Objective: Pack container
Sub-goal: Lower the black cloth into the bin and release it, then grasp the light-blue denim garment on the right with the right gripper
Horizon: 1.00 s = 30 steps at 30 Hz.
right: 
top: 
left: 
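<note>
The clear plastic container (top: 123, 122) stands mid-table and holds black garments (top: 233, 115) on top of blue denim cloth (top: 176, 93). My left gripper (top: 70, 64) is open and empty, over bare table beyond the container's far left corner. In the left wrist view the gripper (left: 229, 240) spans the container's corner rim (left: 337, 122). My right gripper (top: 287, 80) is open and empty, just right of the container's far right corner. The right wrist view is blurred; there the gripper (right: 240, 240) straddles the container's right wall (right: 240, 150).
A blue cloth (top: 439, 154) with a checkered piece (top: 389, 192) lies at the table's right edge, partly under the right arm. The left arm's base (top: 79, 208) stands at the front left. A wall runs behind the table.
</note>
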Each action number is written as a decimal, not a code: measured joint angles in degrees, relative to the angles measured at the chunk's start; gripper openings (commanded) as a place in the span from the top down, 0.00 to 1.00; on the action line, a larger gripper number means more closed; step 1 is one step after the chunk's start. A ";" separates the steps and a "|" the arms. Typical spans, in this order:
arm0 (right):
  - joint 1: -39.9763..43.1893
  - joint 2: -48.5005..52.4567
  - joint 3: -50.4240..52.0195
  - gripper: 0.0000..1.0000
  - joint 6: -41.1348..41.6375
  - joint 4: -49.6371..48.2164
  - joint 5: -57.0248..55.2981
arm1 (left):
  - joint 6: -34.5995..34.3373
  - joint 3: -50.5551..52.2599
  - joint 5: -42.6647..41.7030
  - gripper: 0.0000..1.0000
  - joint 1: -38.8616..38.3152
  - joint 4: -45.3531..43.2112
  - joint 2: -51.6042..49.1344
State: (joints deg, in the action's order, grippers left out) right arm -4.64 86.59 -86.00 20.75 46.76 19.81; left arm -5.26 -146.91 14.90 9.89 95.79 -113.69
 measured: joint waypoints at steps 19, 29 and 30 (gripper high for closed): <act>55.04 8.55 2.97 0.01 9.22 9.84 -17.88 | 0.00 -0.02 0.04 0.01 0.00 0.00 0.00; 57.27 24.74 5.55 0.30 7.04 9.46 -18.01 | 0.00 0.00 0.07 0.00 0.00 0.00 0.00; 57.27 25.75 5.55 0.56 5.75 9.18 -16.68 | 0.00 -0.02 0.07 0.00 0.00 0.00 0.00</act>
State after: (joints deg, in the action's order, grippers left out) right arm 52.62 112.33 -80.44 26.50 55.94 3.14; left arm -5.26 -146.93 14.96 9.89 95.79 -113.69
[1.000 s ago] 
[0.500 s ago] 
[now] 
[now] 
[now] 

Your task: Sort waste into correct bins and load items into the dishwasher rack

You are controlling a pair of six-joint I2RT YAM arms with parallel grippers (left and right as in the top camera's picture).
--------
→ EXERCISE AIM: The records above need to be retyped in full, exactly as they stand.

→ OUTPUT:
Objective: Pack container
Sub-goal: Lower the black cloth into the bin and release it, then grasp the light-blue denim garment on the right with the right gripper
Horizon: 1.00 s = 30 steps at 30 Hz.
right: 
top: 
left: 
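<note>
The clear plastic container (top: 123, 122) stands mid-table and holds black garments (top: 233, 115) on top of blue denim cloth (top: 176, 93). My left gripper (top: 70, 64) is open and empty, over bare table beyond the container's far left corner. In the left wrist view the gripper (left: 229, 240) spans the container's corner rim (left: 337, 122). My right gripper (top: 287, 80) is open and empty, just right of the container's far right corner. The right wrist view is blurred; there the gripper (right: 240, 240) straddles the container's right wall (right: 240, 150).
A blue cloth (top: 439, 154) with a checkered piece (top: 389, 192) lies at the table's right edge, partly under the right arm. The left arm's base (top: 79, 208) stands at the front left. A wall runs behind the table.
</note>
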Each action number is written as a decimal, not a code: measured joint angles in degrees, relative to the angles measured at the chunk's start; gripper openings (commanded) as a place in the span from the top down, 0.00 to 1.00; on the action line, a larger gripper number means more closed; step 1 is one step after the chunk's start. A ";" separates the steps and a "|" the arms. Typical spans, in this order:
arm0 (right):
  - joint 1: -39.9763..43.1893
  - joint 2: -48.5005..52.4567
  - joint 3: -50.4240..52.0195
  - gripper: 0.0000..1.0000
  - joint 6: -41.1348..41.6375
  - joint 4: -49.6371..48.2164
  - joint 5: -57.0248..55.2981
arm1 (left):
  - joint 6: -34.5995..34.3373
  - joint 3: -50.5551..52.2599
  - joint 5: -42.6647..41.7030
  - gripper: 0.0000..1.0000
  - joint 1: -38.8616..38.3152
  - joint 4: -45.3531..43.2112
  - joint 2: -51.6042..49.1344
State: (joints deg, in the action's order, grippers left out) right arm -4.64 86.59 -86.00 20.75 46.76 19.81; left arm -5.26 -146.91 14.90 9.89 95.79 -113.69
 measured: joint waypoints at steps 19, 29 and 30 (gripper high for closed): <act>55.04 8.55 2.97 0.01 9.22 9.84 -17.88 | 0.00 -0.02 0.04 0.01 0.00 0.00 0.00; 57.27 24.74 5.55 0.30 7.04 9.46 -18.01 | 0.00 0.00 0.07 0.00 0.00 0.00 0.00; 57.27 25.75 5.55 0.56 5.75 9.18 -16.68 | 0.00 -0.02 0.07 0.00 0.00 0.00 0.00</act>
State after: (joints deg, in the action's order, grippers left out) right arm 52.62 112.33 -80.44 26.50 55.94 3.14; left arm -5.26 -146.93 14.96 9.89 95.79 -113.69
[1.000 s ago] 
[0.500 s ago] 
[now] 
[now] 
[now] 

Your task: Sort waste into correct bins and load items into the dishwasher rack

You are controlling a pair of six-joint I2RT YAM arms with parallel grippers (left and right as in the top camera's picture).

No further output remains.